What Can the Rest of Us Learn From Research on Adaptive Hypermedia - and Vice-Versa?Comments by Anthony Jameson on the book Adaptive Hypertext and Hypermedia, edited by Peter Brusilovsky, Alfred Kobsa, and Julita Vassileva (Dordrecht: Kluwer, 1998) |
[Full Text] [send contribution] [debate procedure] [copyright] |
No | Comment(s) | Answer(s) | Continued discussion |
---|---|---|---|
1 |
22.3.99 Anthony Jameson |
29.3.99 Annika Waern |
|
Comments by Anthony Jameson on the book Adaptive Hypertext and Hypermedia, edited by Peter Brusilovsky, Alfred Kobsa, and Julita Vassileva (Dordrecht: Kluwer, 1998).
My intent with these comments is not to discuss each individual article in this collection; this task was performed well by the three editors in their Preface, and Peter Brusilovsky has kindly made this preface available on-line for the purpose of this discussion.
Nor will I offer an overview of the methods and techniques of adaptive hypermedia, since that job was done by Peter Brusilovsky in the thorough and insightful review article that begins this book. I can simply advise anyone who is at all interested in this area to acquire and read this at least this overview article, even if they for some reason can't manage the whole book.

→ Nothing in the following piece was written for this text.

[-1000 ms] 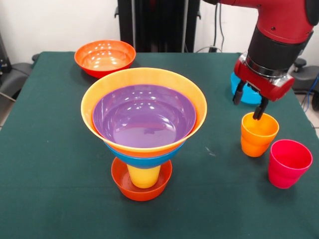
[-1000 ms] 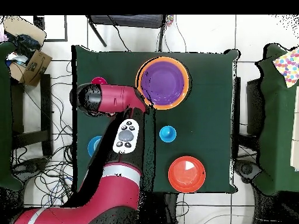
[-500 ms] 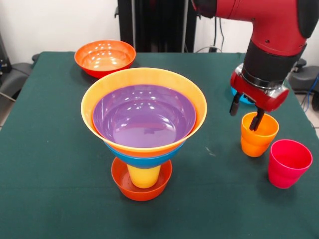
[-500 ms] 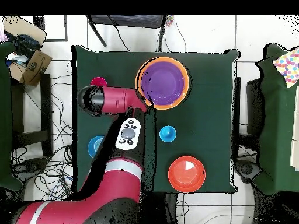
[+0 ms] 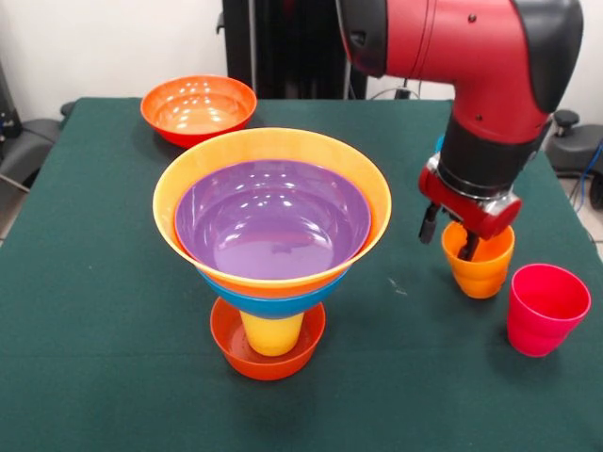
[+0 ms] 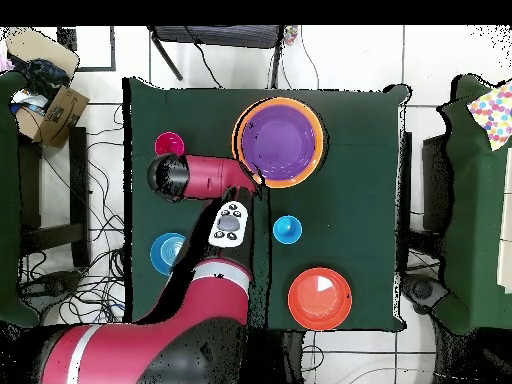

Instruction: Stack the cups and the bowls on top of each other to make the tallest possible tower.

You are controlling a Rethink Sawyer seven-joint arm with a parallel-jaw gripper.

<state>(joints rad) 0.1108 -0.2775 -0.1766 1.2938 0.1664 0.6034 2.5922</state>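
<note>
Orange cup standing upright at the right of the worktop, just left of and beyond the pinkish red cup, with the tower well apart to its left at the centre. Pick-up step in hand: gripper spread, straddling the near-left wall of the orange cup, one finger dipped inside the rim, the other outside, nothing pinched yet. Next move, by judgement: close on that wall, lift straight up clear of the pinkish red cup, then carry across to the purple bowl topping the tower without knocking its wide rim. Against a second ago: gripper lower and further left, now reaching into the cup rather than hovering above its rim; cups, bowls and tower unmoved.
</note>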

Note that the recommendation is to read and use the overview, not just to cite it. As the author of an earlier overview article in the journal in which this one originally appeared, I should warn that overview articles threaten to diminish the extent to which researchers are aware of relevant previous work - although, of course, they have the purpose and the potential of doing the opposite. The problem is that some authors think they can fulfill their obligation to cite "related work" by citing the overview article. So they don't need to read any of the previous works themselves - or even the overview article. Fortunately, the use of this strategy is usually betrayed by the presence of recognizably false statements in the work of the authors who use it (e.g., that they are the first ones in the history of the planet who have used a particular technique).
My aim with these comments is to place the work in this book in the broader context of work on user-adaptive systems, which of course encompasses research involving a lot of systems other than adaptive hypermedia systems: What can those who work on other types of user-adaptive systems learn from research on adaptive hypermedia--and what can adaptive hypermedia researchers perhaps learn from the others?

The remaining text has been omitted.